[Work instructions] Please return all the records exactly, with nothing left out.

[Dataset excerpts]
= = = = =
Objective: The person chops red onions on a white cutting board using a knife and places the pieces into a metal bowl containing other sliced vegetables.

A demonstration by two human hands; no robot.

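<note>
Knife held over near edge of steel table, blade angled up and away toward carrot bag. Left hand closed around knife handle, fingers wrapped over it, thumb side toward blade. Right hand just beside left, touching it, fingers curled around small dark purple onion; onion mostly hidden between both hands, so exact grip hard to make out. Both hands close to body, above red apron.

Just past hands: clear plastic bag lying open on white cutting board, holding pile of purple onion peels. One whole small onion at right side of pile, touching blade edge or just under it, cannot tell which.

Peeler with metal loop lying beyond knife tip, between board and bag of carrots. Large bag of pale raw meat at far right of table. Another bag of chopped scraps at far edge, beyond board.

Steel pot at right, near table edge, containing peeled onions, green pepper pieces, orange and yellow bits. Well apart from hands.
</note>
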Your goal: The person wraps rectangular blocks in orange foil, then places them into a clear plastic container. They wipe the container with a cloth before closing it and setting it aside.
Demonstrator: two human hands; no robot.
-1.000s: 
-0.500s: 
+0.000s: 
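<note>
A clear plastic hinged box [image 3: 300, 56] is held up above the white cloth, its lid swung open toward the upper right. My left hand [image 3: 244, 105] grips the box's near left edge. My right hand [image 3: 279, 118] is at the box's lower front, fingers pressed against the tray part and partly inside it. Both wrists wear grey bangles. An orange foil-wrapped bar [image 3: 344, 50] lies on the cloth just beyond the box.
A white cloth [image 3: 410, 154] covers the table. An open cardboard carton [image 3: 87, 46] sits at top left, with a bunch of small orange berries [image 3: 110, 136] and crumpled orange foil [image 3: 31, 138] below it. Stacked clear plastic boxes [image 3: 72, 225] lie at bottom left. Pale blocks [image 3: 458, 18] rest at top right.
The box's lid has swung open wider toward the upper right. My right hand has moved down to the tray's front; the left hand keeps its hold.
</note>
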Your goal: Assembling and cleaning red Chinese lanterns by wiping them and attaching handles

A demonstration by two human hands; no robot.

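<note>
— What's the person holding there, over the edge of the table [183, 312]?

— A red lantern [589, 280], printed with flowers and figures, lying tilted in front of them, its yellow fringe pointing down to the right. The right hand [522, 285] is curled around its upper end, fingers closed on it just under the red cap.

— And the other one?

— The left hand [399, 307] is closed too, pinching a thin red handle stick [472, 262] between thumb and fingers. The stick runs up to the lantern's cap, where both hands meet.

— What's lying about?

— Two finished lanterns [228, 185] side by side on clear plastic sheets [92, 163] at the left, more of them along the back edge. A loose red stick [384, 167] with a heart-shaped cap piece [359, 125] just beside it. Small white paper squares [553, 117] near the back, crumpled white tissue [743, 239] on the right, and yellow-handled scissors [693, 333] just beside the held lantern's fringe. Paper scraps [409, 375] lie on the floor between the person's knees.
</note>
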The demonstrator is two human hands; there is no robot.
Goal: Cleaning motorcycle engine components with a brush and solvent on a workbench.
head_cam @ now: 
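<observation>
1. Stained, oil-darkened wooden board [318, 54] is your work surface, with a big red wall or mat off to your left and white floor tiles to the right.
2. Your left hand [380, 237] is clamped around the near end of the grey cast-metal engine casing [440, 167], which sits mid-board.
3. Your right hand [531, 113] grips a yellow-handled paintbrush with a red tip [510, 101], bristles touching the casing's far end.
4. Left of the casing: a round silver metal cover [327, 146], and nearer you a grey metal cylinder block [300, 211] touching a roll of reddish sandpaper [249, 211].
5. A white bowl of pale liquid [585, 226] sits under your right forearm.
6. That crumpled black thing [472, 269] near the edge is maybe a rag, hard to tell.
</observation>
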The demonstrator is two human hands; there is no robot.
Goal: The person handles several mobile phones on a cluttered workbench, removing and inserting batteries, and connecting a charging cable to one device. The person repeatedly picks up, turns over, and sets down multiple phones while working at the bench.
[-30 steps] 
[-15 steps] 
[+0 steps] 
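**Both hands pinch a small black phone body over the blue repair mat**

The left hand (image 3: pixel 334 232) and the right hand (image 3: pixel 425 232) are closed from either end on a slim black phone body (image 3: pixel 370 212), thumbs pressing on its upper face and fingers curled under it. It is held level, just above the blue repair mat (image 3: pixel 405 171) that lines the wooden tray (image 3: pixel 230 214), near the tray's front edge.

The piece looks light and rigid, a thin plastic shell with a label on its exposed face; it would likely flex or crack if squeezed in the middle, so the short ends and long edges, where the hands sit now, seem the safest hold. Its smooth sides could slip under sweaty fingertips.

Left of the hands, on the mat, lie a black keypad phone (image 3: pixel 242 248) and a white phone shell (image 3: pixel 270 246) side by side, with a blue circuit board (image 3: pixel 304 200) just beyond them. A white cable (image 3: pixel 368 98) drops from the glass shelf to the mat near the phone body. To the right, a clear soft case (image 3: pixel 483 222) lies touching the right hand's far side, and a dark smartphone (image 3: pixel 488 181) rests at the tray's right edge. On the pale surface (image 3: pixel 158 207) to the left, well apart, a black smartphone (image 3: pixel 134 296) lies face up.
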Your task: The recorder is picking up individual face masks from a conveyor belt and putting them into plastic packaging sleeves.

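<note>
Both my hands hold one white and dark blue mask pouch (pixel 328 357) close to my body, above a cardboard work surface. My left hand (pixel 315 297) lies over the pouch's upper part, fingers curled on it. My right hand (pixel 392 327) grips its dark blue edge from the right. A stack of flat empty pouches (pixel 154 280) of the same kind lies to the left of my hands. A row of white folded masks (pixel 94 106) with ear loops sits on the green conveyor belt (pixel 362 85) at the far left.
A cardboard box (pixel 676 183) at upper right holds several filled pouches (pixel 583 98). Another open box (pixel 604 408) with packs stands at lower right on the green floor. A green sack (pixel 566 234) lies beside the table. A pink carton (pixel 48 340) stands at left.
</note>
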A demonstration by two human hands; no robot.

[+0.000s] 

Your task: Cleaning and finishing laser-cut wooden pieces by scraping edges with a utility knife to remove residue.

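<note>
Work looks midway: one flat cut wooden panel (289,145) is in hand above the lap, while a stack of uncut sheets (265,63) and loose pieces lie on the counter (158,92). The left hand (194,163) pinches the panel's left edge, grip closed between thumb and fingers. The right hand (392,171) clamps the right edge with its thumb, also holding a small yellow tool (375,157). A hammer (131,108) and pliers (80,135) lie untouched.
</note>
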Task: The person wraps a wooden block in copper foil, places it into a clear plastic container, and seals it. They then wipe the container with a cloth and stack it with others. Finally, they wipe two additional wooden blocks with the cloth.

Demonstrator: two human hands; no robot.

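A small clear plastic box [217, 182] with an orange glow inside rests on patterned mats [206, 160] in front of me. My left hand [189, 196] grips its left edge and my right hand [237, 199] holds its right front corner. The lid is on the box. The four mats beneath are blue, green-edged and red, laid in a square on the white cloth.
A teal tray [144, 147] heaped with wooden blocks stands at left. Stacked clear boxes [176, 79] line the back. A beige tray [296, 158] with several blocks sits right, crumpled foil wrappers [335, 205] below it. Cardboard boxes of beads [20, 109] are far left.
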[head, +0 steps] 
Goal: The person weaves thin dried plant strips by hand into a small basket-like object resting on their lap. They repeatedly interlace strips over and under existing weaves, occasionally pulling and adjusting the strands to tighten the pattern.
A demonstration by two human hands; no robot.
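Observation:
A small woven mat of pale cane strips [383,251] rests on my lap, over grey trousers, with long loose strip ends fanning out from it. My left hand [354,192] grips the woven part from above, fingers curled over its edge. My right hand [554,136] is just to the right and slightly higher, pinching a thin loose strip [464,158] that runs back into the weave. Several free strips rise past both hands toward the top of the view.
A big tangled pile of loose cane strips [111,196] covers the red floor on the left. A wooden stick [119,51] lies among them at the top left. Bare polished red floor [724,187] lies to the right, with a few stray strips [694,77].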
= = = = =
[Answer to this problem]
Objective: The person chops red onions on a white cutting board using a knife and places the pieces into a metal bowl containing other sliced vegetables.

A demonstration by two human hands; no robot.

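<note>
Knife held over near edge of steel table, blade angled up and away toward carrot bag. Left hand closed around knife handle, fingers wrapped over it, thumb side toward blade. Right hand just beside left, touching it, fingers curled around small dark purple onion; onion mostly hidden between both hands, so exact grip hard to make out. Both hands close to body, above red apron.

Just past hands: clear plastic bag lying open on white cutting board, holding pile of purple onion peels. One whole small onion at right side of pile, touching blade edge or just under it, cannot tell which.

Peeler with metal loop lying beyond knife tip, between board and bag of carrots. Large bag of pale raw meat at far right of table. Another bag of chopped scraps at far edge, beyond board.

Steel pot at right, near table edge, containing peeled onions, green pepper pieces, orange and yellow bits. Well apart from hands.
</note>
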Your goal: The person wraps rectangular blocks in orange foil, then places them into a clear plastic container. They wipe the container with a cloth before closing it and setting it aside.
Demonstrator: two human hands; no robot.
-1.000s: 
-0.500s: 
+0.000s: 
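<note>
A clear plastic hinged box [image 3: 300, 56] is held up above the white cloth, its lid swung open toward the upper right. My left hand [image 3: 244, 105] grips the box's near left edge. My right hand [image 3: 279, 118] is at the box's lower front, fingers pressed against the tray part and partly inside it. Both wrists wear grey bangles. An orange foil-wrapped bar [image 3: 344, 50] lies on the cloth just beyond the box.
A white cloth [image 3: 410, 154] covers the table. An open cardboard carton [image 3: 87, 46] sits at top left, with a bunch of small orange berries [image 3: 110, 136] and crumpled orange foil [image 3: 31, 138] below it. Stacked clear plastic boxes [image 3: 72, 225] lie at bottom left. Pale blocks [image 3: 458, 18] rest at top right.
The box's lid has swung open wider toward the upper right. My right hand has moved down to the tray's front; the left hand keeps its hold.
</note>
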Your goal: Assembling and cleaning red Chinese lanterns by wiping them and attaching handles

A demonstration by two human hands; no robot.

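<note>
— What's the person holding there, over the edge of the table [183, 312]?

— A red lantern [589, 280], printed with flowers and figures, lying tilted in front of them, its yellow fringe pointing down to the right. The right hand [522, 285] is curled around its upper end, fingers closed on it just under the red cap.

— And the other one?

— The left hand [399, 307] is closed too, pinching a thin red handle stick [472, 262] between thumb and fingers. The stick runs up to the lantern's cap, where both hands meet.

— What's lying about?

— Two finished lanterns [228, 185] side by side on clear plastic sheets [92, 163] at the left, more of them along the back edge. A loose red stick [384, 167] with a heart-shaped cap piece [359, 125] just beside it. Small white paper squares [553, 117] near the back, crumpled white tissue [743, 239] on the right, and yellow-handled scissors [693, 333] just beside the held lantern's fringe. Paper scraps [409, 375] lie on the floor between the person's knees.
</note>
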The demonstrator is two human hands; there is no robot.
Goal: Cleaning motorcycle engine components with a brush and solvent on a workbench.
head_cam @ now: 
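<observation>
1. Stained, oil-darkened wooden board [318, 54] is your work surface, with a big red wall or mat off to your left and white floor tiles to the right.
2. Your left hand [380, 237] is clamped around the near end of the grey cast-metal engine casing [440, 167], which sits mid-board.
3. Your right hand [531, 113] grips a yellow-handled paintbrush with a red tip [510, 101], bristles touching the casing's far end.
4. Left of the casing: a round silver metal cover [327, 146], and nearer you a grey metal cylinder block [300, 211] touching a roll of reddish sandpaper [249, 211].
5. A white bowl of pale liquid [585, 226] sits under your right forearm.
6. That crumpled black thing [472, 269] near the edge is maybe a rag, hard to tell.
</observation>
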The demonstrator is two human hands; there is no robot.
Goal: The person handles several mobile phones on a cluttered workbench, removing and inserting batteries, and connecting a charging cable to one device. The person repeatedly picks up, turns over, and sets down multiple phones while working at the bench.
[-30 steps] 
[-15 steps] 
[+0 steps] 
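**Both hands pinch a small black phone body over the blue repair mat**

The left hand (image 3: pixel 334 232) and the right hand (image 3: pixel 425 232) are closed from either end on a slim black phone body (image 3: pixel 370 212), thumbs pressing on its upper face and fingers curled under it. It is held level, just above the blue repair mat (image 3: pixel 405 171) that lines the wooden tray (image 3: pixel 230 214), near the tray's front edge.

The piece looks light and rigid, a thin plastic shell with a label on its exposed face; it would likely flex or crack if squeezed in the middle, so the short ends and long edges, where the hands sit now, seem the safest hold. Its smooth sides could slip under sweaty fingertips.

Left of the hands, on the mat, lie a black keypad phone (image 3: pixel 242 248) and a white phone shell (image 3: pixel 270 246) side by side, with a blue circuit board (image 3: pixel 304 200) just beyond them. A white cable (image 3: pixel 368 98) drops from the glass shelf to the mat near the phone body. To the right, a clear soft case (image 3: pixel 483 222) lies touching the right hand's far side, and a dark smartphone (image 3: pixel 488 181) rests at the tray's right edge. On the pale surface (image 3: pixel 158 207) to the left, well apart, a black smartphone (image 3: pixel 134 296) lies face up.
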Your task: The recorder is picking up individual face masks from a conveyor belt and putting them into plastic packaging sleeves.

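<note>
Both my hands hold one white and dark blue mask pouch (pixel 328 357) close to my body, above a cardboard work surface. My left hand (pixel 315 297) lies over the pouch's upper part, fingers curled on it. My right hand (pixel 392 327) grips its dark blue edge from the right. A stack of flat empty pouches (pixel 154 280) of the same kind lies to the left of my hands. A row of white folded masks (pixel 94 106) with ear loops sits on the green conveyor belt (pixel 362 85) at the far left.
A cardboard box (pixel 676 183) at upper right holds several filled pouches (pixel 583 98). Another open box (pixel 604 408) with packs stands at lower right on the green floor. A green sack (pixel 566 234) lies beside the table. A pink carton (pixel 48 340) stands at left.
</note>
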A demonstration by two human hands; no robot.

[+0.000s] 

Your task: Cleaning and finishing laser-cut wooden pieces by scraping edges with a utility knife to remove residue.

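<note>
Work looks midway: one flat cut wooden panel (289,145) is in hand above the lap, while a stack of uncut sheets (265,63) and loose pieces lie on the counter (158,92). The left hand (194,163) pinches the panel's left edge, grip closed between thumb and fingers. The right hand (392,171) clamps the right edge with its thumb, also holding a small yellow tool (375,157). A hammer (131,108) and pliers (80,135) lie untouched.
</note>
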Task: The person wraps a wooden block in copper foil, places it into a clear plastic container, and seals it. They then wipe the container with a cloth and stack it with others. Finally, they wipe two additional wooden blocks with the cloth.

Demonstrator: two human hands; no robot.

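A small clear plastic box [217, 182] with an orange glow inside rests on patterned mats [206, 160] in front of me. My left hand [189, 196] grips its left edge and my right hand [237, 199] holds its right front corner. The lid is on the box. The four mats beneath are blue, green-edged and red, laid in a square on the white cloth.
A teal tray [144, 147] heaped with wooden blocks stands at left. Stacked clear boxes [176, 79] line the back. A beige tray [296, 158] with several blocks sits right, crumpled foil wrappers [335, 205] below it. Cardboard boxes of beads [20, 109] are far left.
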[head, +0 steps] 
Goal: The person weaves thin dried plant strips by hand into a small basket-like object resting on their lap. They repeatedly interlace strips over and under existing weaves, occasionally pulling and adjusting the strands to tighten the pattern.
A demonstration by two human hands; no robot.
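Observation:
A small woven mat of pale cane strips [383,251] rests on my lap, over grey trousers, with long loose strip ends fanning out from it. My left hand [354,192] grips the woven part from above, fingers curled over its edge. My right hand [554,136] is just to the right and slightly higher, pinching a thin loose strip [464,158] that runs back into the weave. Several free strips rise past both hands toward the top of the view.
A big tangled pile of loose cane strips [111,196] covers the red floor on the left. A wooden stick [119,51] lies among them at the top left. Bare polished red floor [724,187] lies to the right, with a few stray strips [694,77].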

This answer requires nothing further.